# Sheepshead at I-10 Bridge?



## DPete (Nov 27, 2020)

I've only been fishing here 2 years so this may, or may not be, a dumb question. Are the bridge pilings around the I-10 bridge in Escambia Bay a good place to catch Sheepshead? I'm thinking of hitting the 3 Mile Bridge, what's left of it, but the I-10 bridge is closer to the house and will likely be less crowded tomorrow. Any thoughts would be appreciated.


----------



## jaster (Oct 7, 2007)

I use to have better luck on the train bridge!

Sent from my SM-N960U using Tapatalk


----------



## DPete (Nov 27, 2020)

jaster said:


> I use to have better luck on the train bridge!
> 
> Sent from my SM-N960U using Tapatalk


Thank you sir! I'll give it a shot. I just didn't know if they came that far north into the bay. Thanks again.


----------



## chaps (Aug 31, 2009)

The biggest sheep i caught was on the bridge over Hwy 90 in pace to Pensacola. You vcan catch them way up in the bay. good luck


----------



## DPete (Nov 27, 2020)

chaps said:


> The biggest sheep i caught was on the bridge over Hwy 90 in pace to Pensacola. You vcan catch them way up in the bay. good luck


Thanks much for the info!


----------



## Splittine (Nov 24, 2007)

Better off closer to the pass. Fish have pushed down.


----------



## lastcast (Oct 12, 2007)

Take an old shovel with you. Scrape the bridges upstream and then feed em!


----------



## DPete (Nov 27, 2020)

Splittine said:


> Better off closer to the pass. Fish have pushed down.
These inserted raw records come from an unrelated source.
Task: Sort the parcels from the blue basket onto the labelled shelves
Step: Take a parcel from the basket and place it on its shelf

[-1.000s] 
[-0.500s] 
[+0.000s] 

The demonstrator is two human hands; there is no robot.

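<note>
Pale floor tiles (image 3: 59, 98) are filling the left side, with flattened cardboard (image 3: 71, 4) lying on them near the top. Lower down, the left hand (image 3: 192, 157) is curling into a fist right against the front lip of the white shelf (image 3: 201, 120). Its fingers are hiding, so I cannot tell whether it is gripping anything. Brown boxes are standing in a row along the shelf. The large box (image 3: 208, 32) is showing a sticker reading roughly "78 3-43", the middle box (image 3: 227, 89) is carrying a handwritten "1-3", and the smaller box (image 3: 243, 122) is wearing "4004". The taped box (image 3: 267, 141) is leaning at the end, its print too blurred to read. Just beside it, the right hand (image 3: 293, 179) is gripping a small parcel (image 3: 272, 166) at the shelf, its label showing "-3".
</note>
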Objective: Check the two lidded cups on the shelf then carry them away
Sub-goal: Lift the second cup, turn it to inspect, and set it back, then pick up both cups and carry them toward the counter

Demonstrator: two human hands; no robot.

OK. I think I'm going to launch at the ramp on 9 mile, head to 3 mile bridge and work my way back. Hell, they aren't gonna come to me so I guess I'm going to just hit all the bridges starting at 3 mile and work my way back to the ramp jumping from bridge to bridge. A bad day of fishing is better than a good day at work so theres that.


----------



## DPete (Nov 27, 2020)

lastcast said:


> Take an old shovel with you. Scrape the bridges upstream and then feed em!


That's what some guy told me in Walmart. He said scape the barnacles off the bridge piling and use it for bait. How the heck do you get it on a hook?


----------



## Tail Chaser (Jun 22, 2008)

You use the barnacles as chum not bait. The sheepies go up the rivers a good ways as well but do go out to spawn. Adult *sheepshead* spend the warmer months in inshore waters and *move* to offshore *spawning* grounds in late winter when water temperatures drop. They remain offshore to *spawn* in early spring and then the majority return to inshore waters. This is what I believe splittine was reffering to.


----------



## SurfRidr (Apr 24, 2012)

There is a lot of fresh (and muddy) water pushing down from the rivers right now. Historically, the train trestle bridge I have heard will yield sheeps but right now I would be impressed if a good catch occurred there. 3-mile or maybe Garcon bridge, and Bob Sikes would be my bets right now... but I haven't had the boat in the water in almost 3 months due to wind and work schedule so I am just guessing. I'll be on the road taking my 8 year old to visit family in NC the next several days, but hope to get out there late week next week. Please post up and let us know how you do!


----------



## X-Shark (Oct 3, 2007)

Sheephead eat cuustations.....The last time I caught a sheephead in that area was in 1998 when I got my new Scout. It tasted like crap.....The dog wouldn't even eat it. Fish pick up taste by their diet.....My Buddy Bobby Shows RIP.....told me yep.....The ones closer to or in the Gulf are a LOT better.


----------



## FenderBender (Oct 2, 2007)

Try the jetties at ft Pickens and Mcree this time of year.


----------



## DPete (Nov 27, 2020)

SurfRidr said:


> There is a lot of fresh (and muddy) water pushing down from the rivers right now. Historically, the train trestle bridge I have heard will yield sheeps but right now I would be impressed if a good catch occurred there. 3-mile or maybe Garcon bridge, and Bob Sikes would be my bets right now... but I haven't had the boat in the water in almost 3 months due to wind and work schedule so I am just guessing. I'll be on the road taking my 8 year old to visit family in NC the next several days, but hope to get out there late week next week. Please post up and let us know how you do!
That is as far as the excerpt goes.